Once Kyle came under attack, Cartman then decided to go to war with the PC people…again, but just to save his friend Kyle. It was set up by the earlier hospital scene, but kind of a stretch all other things considered.
After an attack of complete offensive absurdity, (and a good laugh with the show bringing Jared back), Kyle came around, finally admitting the courage that it took Caitlyn Jenner to come forward. It was only after he saw Cartman taking things to such an extreme though, that Kyle was able to finally see that enough was enough,
This then led to the closing scene, which pulled things together:
“I would have never thought to use offensive imagery and outrageous stereotypes to provoke someone to open their eyes.”
“Sometimes joking about unPC things can be important because it starts a dialogue.”
That about sums what the show was going for, and really, a lot of what “South Park” has always been about.
For a statement of purpose, it does give the show a reason to exist still, and it also manages to – actually pretty respectfully – silence critics of the show’s no-holds-bar approach to humor. “South Park” never (at least rarely) does anything hatefully, and really, is on the same side as many people who might claim otherwise, it just goes about it differently, and it took the high road on this one, considerably speaking. It’s also worth poignant out the diversity that South Park does have: How many other shows – even today – have transgendered, handicap, or sexually fluid characters? South Park has always been about a high-level acceptance, a perfect utopia where everybody is equal and everything is fair game to make fun of.
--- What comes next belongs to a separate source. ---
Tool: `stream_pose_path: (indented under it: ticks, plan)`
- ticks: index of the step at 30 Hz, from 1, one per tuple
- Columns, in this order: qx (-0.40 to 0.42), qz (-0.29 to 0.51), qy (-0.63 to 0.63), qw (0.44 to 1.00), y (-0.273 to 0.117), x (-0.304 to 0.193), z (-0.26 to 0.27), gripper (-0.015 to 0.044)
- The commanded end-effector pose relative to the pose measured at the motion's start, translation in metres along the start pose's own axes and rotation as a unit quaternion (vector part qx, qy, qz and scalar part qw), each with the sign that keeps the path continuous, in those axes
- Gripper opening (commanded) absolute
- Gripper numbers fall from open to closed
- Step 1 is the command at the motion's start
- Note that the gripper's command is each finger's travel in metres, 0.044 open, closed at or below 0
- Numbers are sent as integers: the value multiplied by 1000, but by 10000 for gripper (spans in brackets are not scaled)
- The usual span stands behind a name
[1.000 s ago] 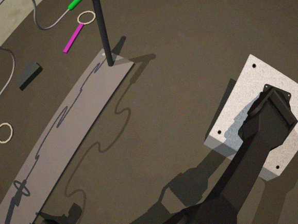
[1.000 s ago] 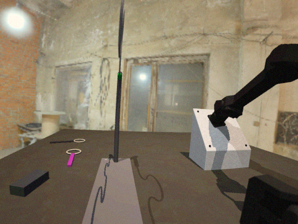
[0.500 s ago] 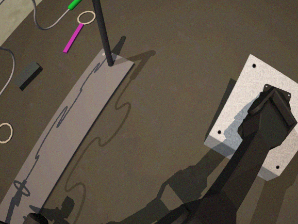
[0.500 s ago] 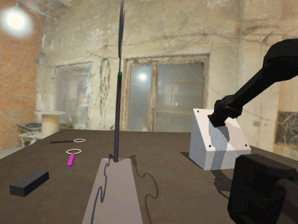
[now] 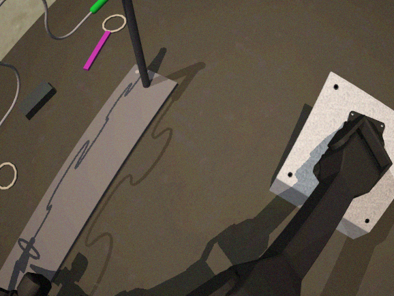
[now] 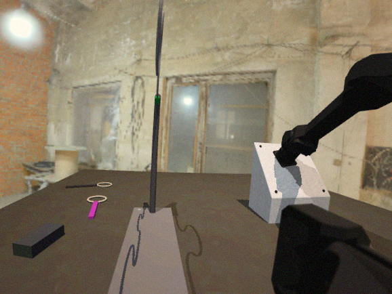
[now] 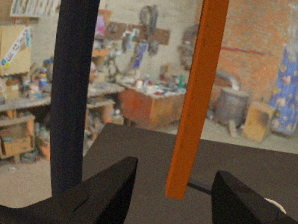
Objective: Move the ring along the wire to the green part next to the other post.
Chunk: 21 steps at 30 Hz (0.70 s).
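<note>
In the wrist view the orange handle (image 7: 196, 95) hangs down, its lower end in line with the space between my gripper's fingertips (image 7: 177, 168). The fingers stand apart on either side in the image and do not pinch it; its depth between them is unclear. A dark post (image 7: 75, 100) stands left of the handle. The handle's ring is out of view, and only its shadow shows on the base plate (image 5: 92, 191) (image 6: 156, 257). The other post (image 5: 136, 44) (image 6: 154, 152) stands at the plate's far end, near a green part (image 5: 99, 5) (image 6: 157, 99). The grey wire (image 5: 61, 37) curves away from that green part.
A loose ring with a magenta handle (image 5: 97, 51) (image 6: 93, 210) and a dark block (image 5: 37, 99) (image 6: 41, 237) lie left of the plate. Another loose ring (image 5: 16, 175) (image 6: 104, 184) (image 7: 200, 187) has a dark handle (image 6: 81, 186). The arm's white mount (image 5: 327, 102) (image 6: 261, 190) stands at the right.
</note>
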State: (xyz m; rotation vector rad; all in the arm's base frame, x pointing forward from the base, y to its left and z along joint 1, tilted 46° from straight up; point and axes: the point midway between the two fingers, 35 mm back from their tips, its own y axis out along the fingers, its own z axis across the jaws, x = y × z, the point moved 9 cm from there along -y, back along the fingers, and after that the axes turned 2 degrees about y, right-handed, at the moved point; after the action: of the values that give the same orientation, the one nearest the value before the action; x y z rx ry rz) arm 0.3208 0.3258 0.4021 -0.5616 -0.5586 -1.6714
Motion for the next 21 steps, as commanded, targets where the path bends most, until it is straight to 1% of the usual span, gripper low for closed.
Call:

The message wasn’t quite as poignant, clear, or laugh-out-loud funny as the show has made before (think of the free speech and freedom to joke tirades in Cartoon Wars), but perhaps 19 seasons in it’s good for the show to refresh its mandate without completely retreading it, and it probably fit here for the show to display a little maturity and restraint. Things got a little messy in the middle, but ultimately it ended up landing on its feet. And that’s more than could be said about most of season 18. So all in all, not a bad start to this season. Not bad at all.
And it will be interesting to see if – going forward – things have really changed in South Park or not.
Note & Quotes
-Hot Cosby is a pretty good opening line. Calls to mind the shock from the Jeopardy episode opener forever ago.
–“Well, we have Token, he’s black.”
-“She’s a hero. She’s stunning and brave.”
-“I’m PC UMass”
–You think Venezuelans aren’t Americans, brah?
-“By all means, keep your dick out.”
-spokesman, instead of spokesperson
-“They serve refreshments, yes”
-I’m pretty over the show doing Tom Brady and football jokes. Personal bias!
-“Dad, did you draw dicks on my friend’s face?”
-“Send in the pregnant Mexican women! Fire the taco launchers!”
-Is the drinking, working out PC Bro really a stereotype? Doesn’t seem to fit or be working. The PC chant was pretty good though.
-where was Kenny this whole episode?